Un cachito de los premios Maestro Mateo se esconde en Betanzos. Durante la gala celebrada en A Coruña allí se sentó Andrés Seijo (Betanzos, 1991), un joven y prometedor realizador audiovisual que degustó el éxito del premio al mejor corto, 3-1=0, una dura historia condensada en veinte minutos, dirigida por Juan Galiñanes y Olga Osorio. Durante el rodaje Seijo desarrolló las labores de segundo ayudante de dirección.
-¿En qué consistió su labor?
-Coordinar a todo el equipo de grabación, conseguir el silencio, que no siempre es fácil, y esbozar todo el plan de rodaje con el primer ayudante y la productora.
-¿Dónde se rodó?
-En Iñás, en una casa de una diseñadora de interiores.
-¿Y cuántas personas se necesitan para rodar un corto premiado?
-Además del Maestro Mateo, este trabajo también ha sido reconocido con el Premio Carlos Saura al mejor cortometraje nacional en Zaragoza. Volviendo a tu pregunta, en 3-1=0 participamos alrededor de cuarenta personas, entre ellas tres actores y dos dobles. Para mí personalmente fue la primera experiencia como trabajo profesional.

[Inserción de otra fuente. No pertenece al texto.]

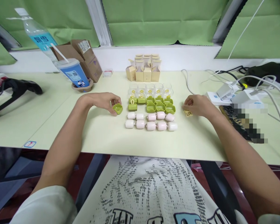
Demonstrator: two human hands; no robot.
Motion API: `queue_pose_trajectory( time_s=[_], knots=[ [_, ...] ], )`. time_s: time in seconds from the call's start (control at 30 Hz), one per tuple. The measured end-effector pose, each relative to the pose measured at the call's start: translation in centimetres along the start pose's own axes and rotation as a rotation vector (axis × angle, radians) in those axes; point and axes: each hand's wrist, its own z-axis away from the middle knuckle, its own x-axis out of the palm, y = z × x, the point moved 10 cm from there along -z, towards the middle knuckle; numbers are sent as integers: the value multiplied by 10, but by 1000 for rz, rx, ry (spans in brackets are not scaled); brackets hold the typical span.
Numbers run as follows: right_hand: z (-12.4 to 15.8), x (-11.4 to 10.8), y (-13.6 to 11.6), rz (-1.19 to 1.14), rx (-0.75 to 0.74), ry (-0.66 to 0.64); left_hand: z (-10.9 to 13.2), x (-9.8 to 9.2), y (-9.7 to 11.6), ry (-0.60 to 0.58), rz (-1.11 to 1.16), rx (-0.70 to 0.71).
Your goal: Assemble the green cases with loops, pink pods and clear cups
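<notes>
My left hand (105, 101) pinches a small green cap (118, 108), its hollow side facing up, left of the rows. Over a small cluster of yellow loops (188, 114), the fingers of my right hand (197, 105) are closed and touching them; the fingertips are partly hidden. Between my hands are more green caps (151, 108). Several lie hollow side up, while three at the left are turned over, with yellow loops (132, 102) standing on them. Nearer me lie two rows of small white and pale pink barrel-shaped pieces (151, 125).
Clear cups (150, 90) with yellow pieces inside stand behind the caps, backed by small open cardboard boxes (144, 73). At left are a blue drink cup (76, 74), a bottle (40, 35) and a brown carton (91, 62). White chargers with cables (242, 95) lie at right.
</notes>
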Motion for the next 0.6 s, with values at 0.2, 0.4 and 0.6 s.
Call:
queue_pose_trajectory(
  time_s=[0.2, 0.4, 0.6],
  knots=[
    [14, -33, -8, -230, -69, 270, 14, -38, 3, 301, 110, 82],
    [44, -41, -60, -939, -374, 305, 25, -56, 49, 822, 363, 386],
    [94, -50, -111, -1026, -699, 458, 36, -24, 133, 920, 203, 658]
  ],
)
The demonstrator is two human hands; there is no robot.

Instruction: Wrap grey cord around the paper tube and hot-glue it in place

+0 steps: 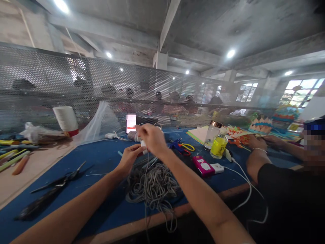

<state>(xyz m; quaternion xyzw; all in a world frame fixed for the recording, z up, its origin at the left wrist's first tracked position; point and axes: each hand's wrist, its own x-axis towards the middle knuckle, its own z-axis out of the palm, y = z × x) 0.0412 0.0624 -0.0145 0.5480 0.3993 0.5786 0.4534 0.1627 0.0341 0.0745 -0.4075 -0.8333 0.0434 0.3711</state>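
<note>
Above a loose heap of grey cord (154,184), my two hands are close together. My left hand (130,157) is closed, pinching a small white piece (143,145) that looks like a spool. Just over that piece, my right hand (155,139) is closed with its fingers curled; its fingertips are hidden, so what they hold cannot be made out. A single strand of the cord runs down from between the hands past the table's front edge. Behind the hands stands a roll of grey cord (132,136), partly covered by my right hand.
Pliers (61,181) lie left on the blue table (101,159). Scissors (186,147), a magenta box (203,166), a yellow jar (218,146) and a white cable (250,189) are right. A lit phone (131,123) and paper cups (65,118) stand behind. A co-worker's arm (256,159) reaches in.
</note>
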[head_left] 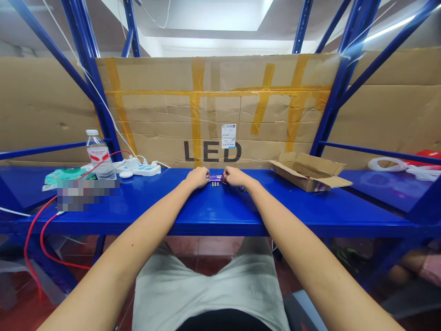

-Pero ya ha participado en otros rodajes y grabaciones. ¿Lo último?
-También de la mano de Galiñanes y Osorio es el videoclip de Escuchando elefantes, Silvia Rábade y Carlos Tajes... Se rodó en el plató de la Escola de Imaxe e Son de A Coruña, trabajamos 40 horas en un fin de semana. Anteriormente también participé en la gala de la orquesta Panorama contra el cáncer, en general procuro aprovechar y aprender de todo lo que me va saliendo.
-¿Cuáles son sus directores de referencia?
-No es que me obsesione el mundo de la dirección, me encanta lo que hago. En España me gusta mucho la forma de contar las cosas que tiene Alejandro Amenábar, y del exterior me quedo con Gus van Sant. Aunque mi película favorita es París Texas, pero Win Wenders es muy dispar.